Sur les frais d'instance :

10. Les dispositions de l'article L. 761-1 du code de justice administrative et de l'article 37 de la loi du 10 juillet 1991 font obstacle à ce que l'Etat, qui n'est pas la partie perdante dans la présente instance, verse la somme demandée sur ce fondement. Les conclusions présentées à ce titre doivent être rejetées.

O R D O N N E :

Article 1er : M D et Mme F sont admis au bénéfice de l'aide juridictionnelle provisoire.

Article 2 : Il est enjoint à M. D et à Mme F de quitter dans un délai d'un mois à compter de la notification de la présente ordonnance, l'hébergement qu'ils occupent au centre d'accueil pour demandeurs d'asile situé au n° 118 avenue du 69ème R.I. à Essey-lès-Nancy dans le cadre du dispositif d'hébergement pour les demandeurs d'asile.

Article 3 : En l'absence de départ volontaire de M D et Mme F, la préfète de Meurthe-et-Moselle pourra, à l'issue du délai fixé à l'article 2, procéder à l'expulsion de M. D et Mme F et à l'évacuation de leurs biens, par les moyens légaux de son choix, aux frais, risques et périls des intéressés, au besoin avec le concours de la force publique.

Article 4 : Les conclusions présentées par M. D et Mme F sur le fondement de l'article L. 761-1 du code de justice administrative et 37 de la loi du 10 juillet 1991 sont rejetées.

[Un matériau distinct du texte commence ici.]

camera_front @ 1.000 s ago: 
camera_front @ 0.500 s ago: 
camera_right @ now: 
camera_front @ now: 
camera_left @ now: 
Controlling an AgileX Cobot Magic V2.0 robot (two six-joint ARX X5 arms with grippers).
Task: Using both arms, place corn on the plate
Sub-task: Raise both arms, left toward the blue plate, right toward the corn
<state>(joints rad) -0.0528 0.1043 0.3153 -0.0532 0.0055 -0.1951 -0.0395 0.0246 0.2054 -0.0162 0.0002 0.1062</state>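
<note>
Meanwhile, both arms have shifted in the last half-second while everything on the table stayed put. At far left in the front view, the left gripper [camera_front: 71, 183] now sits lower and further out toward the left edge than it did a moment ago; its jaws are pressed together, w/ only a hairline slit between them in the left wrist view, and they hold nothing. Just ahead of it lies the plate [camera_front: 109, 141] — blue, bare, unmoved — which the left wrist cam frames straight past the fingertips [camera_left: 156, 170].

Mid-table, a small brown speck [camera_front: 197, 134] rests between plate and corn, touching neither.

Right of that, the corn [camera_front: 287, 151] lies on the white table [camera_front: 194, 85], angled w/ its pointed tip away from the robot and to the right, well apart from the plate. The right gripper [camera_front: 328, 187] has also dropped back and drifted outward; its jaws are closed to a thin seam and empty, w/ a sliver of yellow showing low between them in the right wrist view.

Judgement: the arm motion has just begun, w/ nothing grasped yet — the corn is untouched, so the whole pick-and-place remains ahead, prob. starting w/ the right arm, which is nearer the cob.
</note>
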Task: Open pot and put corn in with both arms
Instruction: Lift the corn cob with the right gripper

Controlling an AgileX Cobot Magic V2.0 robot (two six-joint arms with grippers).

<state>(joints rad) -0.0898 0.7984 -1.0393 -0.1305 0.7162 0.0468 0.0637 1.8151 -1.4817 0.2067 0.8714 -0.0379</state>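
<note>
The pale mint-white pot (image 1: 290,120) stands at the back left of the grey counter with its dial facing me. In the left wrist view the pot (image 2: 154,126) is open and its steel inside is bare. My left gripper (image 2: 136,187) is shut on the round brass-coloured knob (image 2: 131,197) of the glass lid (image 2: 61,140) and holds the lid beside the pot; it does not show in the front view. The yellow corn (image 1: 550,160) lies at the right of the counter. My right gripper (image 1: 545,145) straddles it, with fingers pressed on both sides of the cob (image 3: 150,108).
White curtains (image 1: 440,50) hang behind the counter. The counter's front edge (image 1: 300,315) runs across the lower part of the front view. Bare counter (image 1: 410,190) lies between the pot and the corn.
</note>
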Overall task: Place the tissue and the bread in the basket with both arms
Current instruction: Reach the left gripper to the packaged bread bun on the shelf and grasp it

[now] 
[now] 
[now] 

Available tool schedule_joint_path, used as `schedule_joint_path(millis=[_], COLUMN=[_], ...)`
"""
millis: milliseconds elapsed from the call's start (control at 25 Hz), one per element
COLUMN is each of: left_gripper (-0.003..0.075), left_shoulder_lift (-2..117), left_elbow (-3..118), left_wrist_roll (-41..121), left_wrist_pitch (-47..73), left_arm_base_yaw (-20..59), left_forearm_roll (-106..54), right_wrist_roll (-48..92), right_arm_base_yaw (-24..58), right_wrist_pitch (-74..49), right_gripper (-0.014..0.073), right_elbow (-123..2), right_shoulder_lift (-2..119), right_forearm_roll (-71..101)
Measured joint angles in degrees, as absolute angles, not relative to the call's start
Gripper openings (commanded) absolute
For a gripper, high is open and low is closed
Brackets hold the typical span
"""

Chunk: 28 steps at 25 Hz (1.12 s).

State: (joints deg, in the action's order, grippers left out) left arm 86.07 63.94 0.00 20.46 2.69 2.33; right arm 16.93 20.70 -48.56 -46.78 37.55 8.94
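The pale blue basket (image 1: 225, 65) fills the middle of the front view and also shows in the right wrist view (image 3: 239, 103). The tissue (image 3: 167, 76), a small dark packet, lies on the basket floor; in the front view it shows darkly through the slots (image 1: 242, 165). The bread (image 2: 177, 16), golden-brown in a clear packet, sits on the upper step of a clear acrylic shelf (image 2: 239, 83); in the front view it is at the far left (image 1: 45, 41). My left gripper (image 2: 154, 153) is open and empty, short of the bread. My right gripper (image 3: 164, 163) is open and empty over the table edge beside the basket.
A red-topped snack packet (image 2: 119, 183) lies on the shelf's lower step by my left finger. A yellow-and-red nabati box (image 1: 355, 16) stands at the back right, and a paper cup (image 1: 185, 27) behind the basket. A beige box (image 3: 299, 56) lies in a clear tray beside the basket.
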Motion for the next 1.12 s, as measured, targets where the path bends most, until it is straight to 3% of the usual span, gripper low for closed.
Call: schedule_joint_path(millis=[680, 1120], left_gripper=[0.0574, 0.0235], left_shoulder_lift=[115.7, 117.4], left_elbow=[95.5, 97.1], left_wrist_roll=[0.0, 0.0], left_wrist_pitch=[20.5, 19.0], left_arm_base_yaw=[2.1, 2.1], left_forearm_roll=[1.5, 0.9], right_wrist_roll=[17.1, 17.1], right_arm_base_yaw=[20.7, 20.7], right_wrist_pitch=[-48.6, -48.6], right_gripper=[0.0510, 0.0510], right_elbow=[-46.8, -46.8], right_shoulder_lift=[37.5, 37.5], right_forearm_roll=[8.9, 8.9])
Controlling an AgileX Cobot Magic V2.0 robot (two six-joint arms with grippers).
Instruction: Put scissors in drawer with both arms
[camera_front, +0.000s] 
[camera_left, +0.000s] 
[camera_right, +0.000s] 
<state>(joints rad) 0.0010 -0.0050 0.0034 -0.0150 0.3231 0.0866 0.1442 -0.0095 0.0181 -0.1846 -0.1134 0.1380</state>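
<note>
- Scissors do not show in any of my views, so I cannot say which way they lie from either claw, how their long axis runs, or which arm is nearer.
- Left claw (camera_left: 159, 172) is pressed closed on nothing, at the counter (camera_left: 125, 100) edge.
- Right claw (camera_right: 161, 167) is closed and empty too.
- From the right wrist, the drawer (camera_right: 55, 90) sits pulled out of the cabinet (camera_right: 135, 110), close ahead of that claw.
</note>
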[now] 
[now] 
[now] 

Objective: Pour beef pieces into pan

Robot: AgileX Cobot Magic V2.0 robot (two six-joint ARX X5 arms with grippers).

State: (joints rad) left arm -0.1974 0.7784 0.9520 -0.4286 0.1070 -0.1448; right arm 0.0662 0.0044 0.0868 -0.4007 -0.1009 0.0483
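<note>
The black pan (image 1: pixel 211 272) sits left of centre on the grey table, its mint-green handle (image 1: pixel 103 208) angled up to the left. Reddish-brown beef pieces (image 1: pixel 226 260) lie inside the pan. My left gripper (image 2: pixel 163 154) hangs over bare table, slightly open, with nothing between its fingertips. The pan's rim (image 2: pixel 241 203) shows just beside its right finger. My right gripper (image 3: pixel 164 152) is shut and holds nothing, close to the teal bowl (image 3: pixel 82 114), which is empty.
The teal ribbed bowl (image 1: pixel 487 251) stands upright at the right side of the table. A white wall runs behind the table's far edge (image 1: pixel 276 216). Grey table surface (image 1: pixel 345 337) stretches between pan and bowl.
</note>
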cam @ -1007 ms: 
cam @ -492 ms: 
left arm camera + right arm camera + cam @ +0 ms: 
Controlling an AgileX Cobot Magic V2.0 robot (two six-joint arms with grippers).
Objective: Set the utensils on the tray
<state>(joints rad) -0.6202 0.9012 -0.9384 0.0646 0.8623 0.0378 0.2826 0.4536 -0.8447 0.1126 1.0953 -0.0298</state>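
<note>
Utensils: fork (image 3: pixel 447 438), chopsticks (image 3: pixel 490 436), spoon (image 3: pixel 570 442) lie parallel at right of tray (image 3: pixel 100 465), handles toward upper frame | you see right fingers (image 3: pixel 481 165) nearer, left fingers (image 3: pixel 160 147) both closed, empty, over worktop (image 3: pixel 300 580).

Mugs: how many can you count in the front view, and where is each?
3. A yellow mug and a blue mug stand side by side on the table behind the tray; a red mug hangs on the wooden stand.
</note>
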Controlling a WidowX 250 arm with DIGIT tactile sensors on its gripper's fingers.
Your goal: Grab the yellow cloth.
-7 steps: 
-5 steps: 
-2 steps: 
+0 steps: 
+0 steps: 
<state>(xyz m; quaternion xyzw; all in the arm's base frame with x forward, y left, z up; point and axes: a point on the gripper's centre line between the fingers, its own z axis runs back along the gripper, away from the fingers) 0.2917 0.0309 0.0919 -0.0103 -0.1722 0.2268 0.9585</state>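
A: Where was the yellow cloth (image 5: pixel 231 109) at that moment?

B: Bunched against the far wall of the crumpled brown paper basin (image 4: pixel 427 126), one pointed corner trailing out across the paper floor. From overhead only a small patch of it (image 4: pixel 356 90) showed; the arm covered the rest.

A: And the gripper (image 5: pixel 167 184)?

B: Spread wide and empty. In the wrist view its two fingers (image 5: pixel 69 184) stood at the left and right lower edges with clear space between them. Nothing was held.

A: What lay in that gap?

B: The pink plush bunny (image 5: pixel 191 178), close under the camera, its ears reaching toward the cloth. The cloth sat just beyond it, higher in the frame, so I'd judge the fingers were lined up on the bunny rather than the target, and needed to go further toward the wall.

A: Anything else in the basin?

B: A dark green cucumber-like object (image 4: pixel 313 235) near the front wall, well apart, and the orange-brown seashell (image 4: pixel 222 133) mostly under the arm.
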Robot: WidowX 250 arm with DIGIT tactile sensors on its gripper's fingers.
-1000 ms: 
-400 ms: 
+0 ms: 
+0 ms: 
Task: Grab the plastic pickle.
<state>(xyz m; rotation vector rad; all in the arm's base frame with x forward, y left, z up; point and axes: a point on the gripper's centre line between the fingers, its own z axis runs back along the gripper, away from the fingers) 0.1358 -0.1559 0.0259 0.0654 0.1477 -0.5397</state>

Article 5 : La présente ordonnance sera notifiée à M D et Mme F, au ministre de l'intérieur et des outre-mer et à Me Levi-Cyferman.

Copie de la présente ordonnance sera adressée à la préfète de Meurthe-et-Moselle, à l'Office français de l'immigration et de l'intégration, au procureur de la République près le tribunal judiciaire de Nancy et à ADOMA.

Fait à Nancy, le 9 novembre 2023.

Le juge des référés,

O. Di Candia

La République mande et ordonne au ministre de l'intérieur et des outre-mer en ce qui le concerne et à tous les commissaires de justice à ce requis en ce qui concerne les voies de droit commun, contre les parties privées, de pourvoir à l'exécution de la présente décision.